The state outlined findings from its Department of Public Health and Environment and federal investigators in a 32-page revocation notice sent to the mental health facility and its administrators in late June. The 92-bed facility about an hour north of Denver will have 30 days from June 24 to respond.

Contact7 Investigates has compiled more than seven months of reporting – which included interviews and discussions with more than five-dozen current and former patients, their family members and employees, along with state of Colorado officials and investigators – into a 30-minute special: “Dying for Help: A Mental Health Crisis in Clear View.” (You can watch the special in the player above.)

The piece goes into depth on the allegations of unsafe facilities, questionable intake and discharge practices, insurance and billing questions, and patient deaths that the family members and staffers – both current and former – have made to Contact7 Investigates and state and federal investigators.

Many of the facility’s administrators have stepped down and been replaced since Contact7 Investigates first started reporting on the facility.

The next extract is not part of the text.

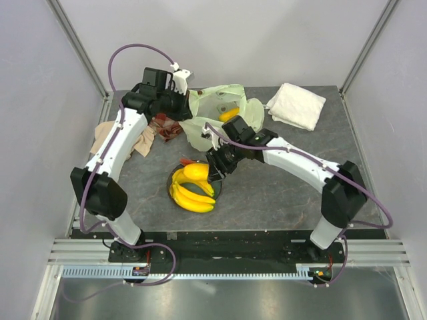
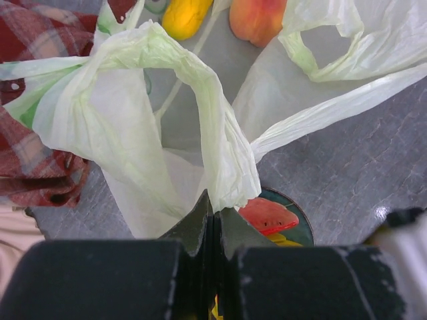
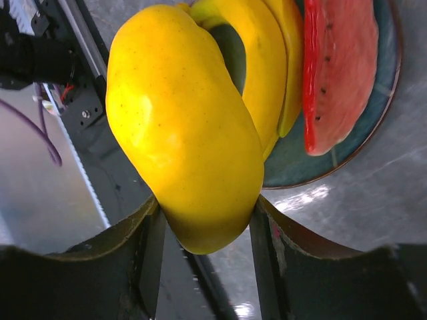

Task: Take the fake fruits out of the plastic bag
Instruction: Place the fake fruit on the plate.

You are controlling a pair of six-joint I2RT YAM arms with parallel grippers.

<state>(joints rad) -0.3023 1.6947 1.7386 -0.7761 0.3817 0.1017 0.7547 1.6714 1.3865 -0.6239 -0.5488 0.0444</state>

Facility brass and administrators from Clear View’s parent company, Strategic Behavioral Health, respond in the special to the allegations and discuss what steps they say they are taking to improve the facility and its standing with the state.

MORE: Read all the statements from Clear View Behavioral Health and Strategic Behavioral Health sent since January by clicking here.

The Contact7 Investigates probe started in December with two families, who claimed their family members had been held for the purpose of insurance money without receiving proper medical attention. In the initial January report, several current and former employees raised concerns about “inadequate” patient care and staffing issues contributing to what they said was a dangerous working and patient environment.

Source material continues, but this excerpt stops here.